== Dataset excerpts
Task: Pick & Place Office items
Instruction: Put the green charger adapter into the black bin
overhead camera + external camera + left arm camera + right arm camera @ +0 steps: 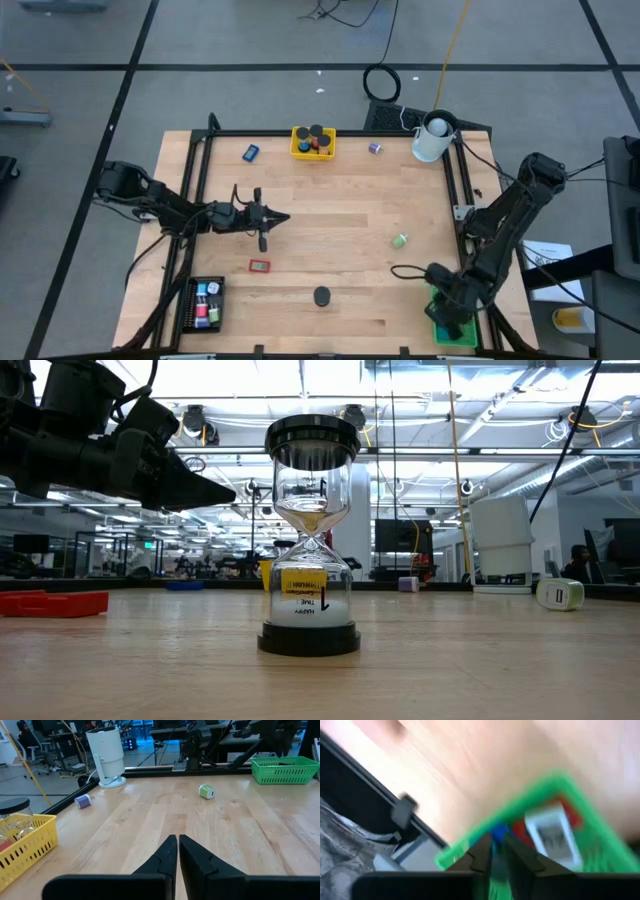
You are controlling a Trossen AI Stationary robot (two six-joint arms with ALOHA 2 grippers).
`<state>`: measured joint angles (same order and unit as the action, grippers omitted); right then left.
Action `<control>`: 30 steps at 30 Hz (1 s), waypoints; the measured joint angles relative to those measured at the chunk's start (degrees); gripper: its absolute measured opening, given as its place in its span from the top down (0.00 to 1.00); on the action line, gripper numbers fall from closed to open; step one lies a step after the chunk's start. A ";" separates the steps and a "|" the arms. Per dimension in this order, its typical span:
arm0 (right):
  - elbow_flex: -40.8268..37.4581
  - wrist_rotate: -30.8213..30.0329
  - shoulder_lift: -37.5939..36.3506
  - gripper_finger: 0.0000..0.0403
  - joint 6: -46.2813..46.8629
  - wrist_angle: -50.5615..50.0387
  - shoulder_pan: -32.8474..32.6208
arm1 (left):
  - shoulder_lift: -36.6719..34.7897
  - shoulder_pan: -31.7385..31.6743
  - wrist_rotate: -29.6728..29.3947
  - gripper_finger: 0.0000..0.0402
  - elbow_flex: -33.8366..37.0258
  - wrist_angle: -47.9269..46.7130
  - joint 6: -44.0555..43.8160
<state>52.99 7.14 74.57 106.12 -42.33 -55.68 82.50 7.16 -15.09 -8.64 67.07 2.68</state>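
Note:
Small office items lie scattered on the wooden table: a blue one (250, 152), a purple one (375, 148), a green-and-white one (400, 240) and a red one (260, 265). An hourglass (312, 535) with black caps stands upright on its base. My left gripper (177, 845) is shut and level above the table's left half, holding nothing. My right gripper (496, 845) is shut and points down over the green tray (570, 785) at the near right corner. White, red and blue items lie in that tray.
A yellow tray (312, 142) with items stands at the far edge, and a black tray (205, 303) with items at the near left. A white cup (432, 140) stands at the far right corner. A black frame borders the table's left and right sides.

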 joint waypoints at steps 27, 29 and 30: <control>-17.34 -54.17 -0.18 1.00 -80.55 39.25 27.50 | 0.00 0.00 -0.02 0.99 0.00 -0.84 -0.16; -21.41 -55.20 -0.18 1.00 -85.83 50.33 30.16 | 0.00 0.00 -0.02 0.98 0.00 -0.98 -0.16; -23.29 -55.20 -0.18 1.00 -88.65 55.92 31.41 | 0.00 0.00 0.00 0.98 0.00 -0.96 -0.18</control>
<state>29.70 -48.06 74.39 17.46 13.58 -24.27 82.50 7.16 -15.09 -8.64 66.11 2.50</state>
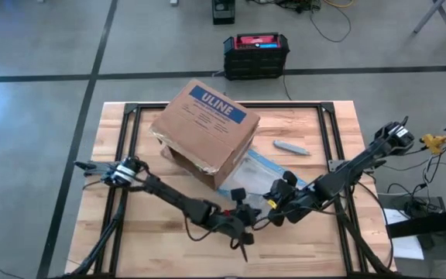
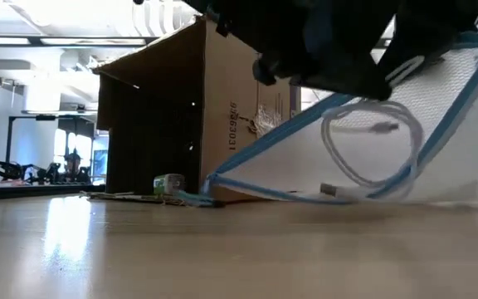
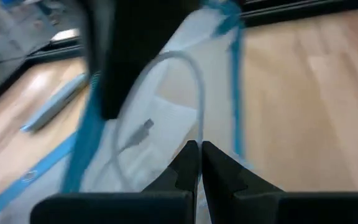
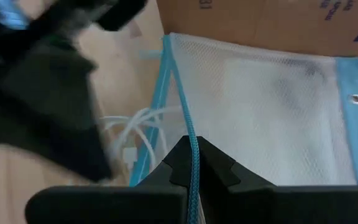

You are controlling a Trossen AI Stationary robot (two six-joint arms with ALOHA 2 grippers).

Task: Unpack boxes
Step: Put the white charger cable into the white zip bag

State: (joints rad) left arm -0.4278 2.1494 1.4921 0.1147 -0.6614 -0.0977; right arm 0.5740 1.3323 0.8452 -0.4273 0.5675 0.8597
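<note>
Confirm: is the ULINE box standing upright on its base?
No. In the high view the ULINE box lies tipped on its side, open end toward the pouch.

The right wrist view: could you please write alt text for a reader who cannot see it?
The right gripper is shut on the blue edge of a clear mesh pouch, lifting it near the brown cardboard box. White cable shows inside the pouch, and the other arm blurs across the wooden table.
</note>
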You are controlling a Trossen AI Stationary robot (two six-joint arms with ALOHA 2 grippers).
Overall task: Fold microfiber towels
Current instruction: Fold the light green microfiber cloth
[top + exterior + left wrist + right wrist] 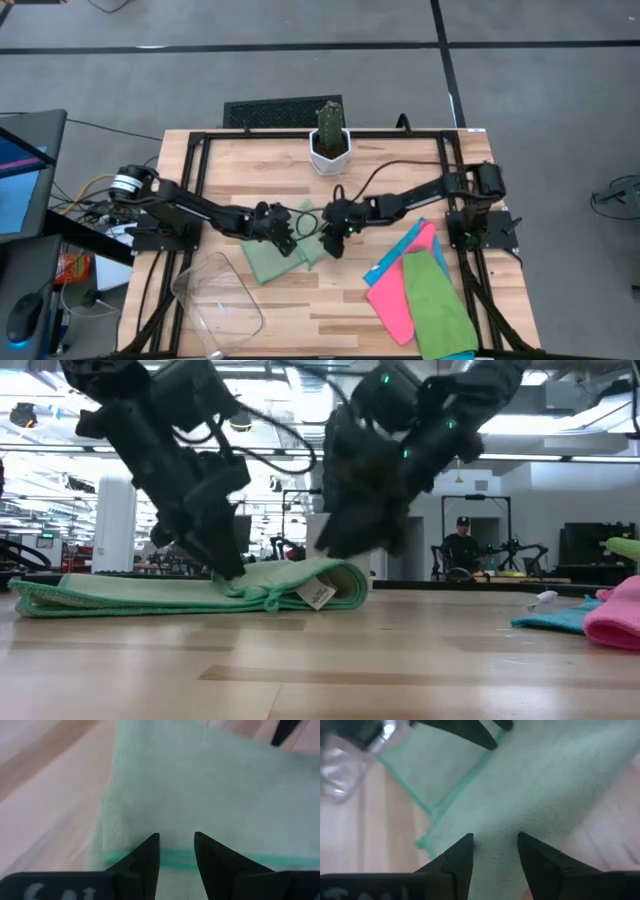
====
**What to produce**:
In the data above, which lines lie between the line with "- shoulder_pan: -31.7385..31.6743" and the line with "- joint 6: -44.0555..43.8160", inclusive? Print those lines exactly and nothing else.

**Expected answer**:
  - shoulder_pan: -31.7385..31.6743
  - wrist_rotate: -29.6728..29.3947
  - gripper_finger: 0.0000..0.0402
  - elbow_flex: -33.8366..37.0258
  - wrist_angle: -47.9269..46.7130
  - joint 6: -44.0555..43.8160

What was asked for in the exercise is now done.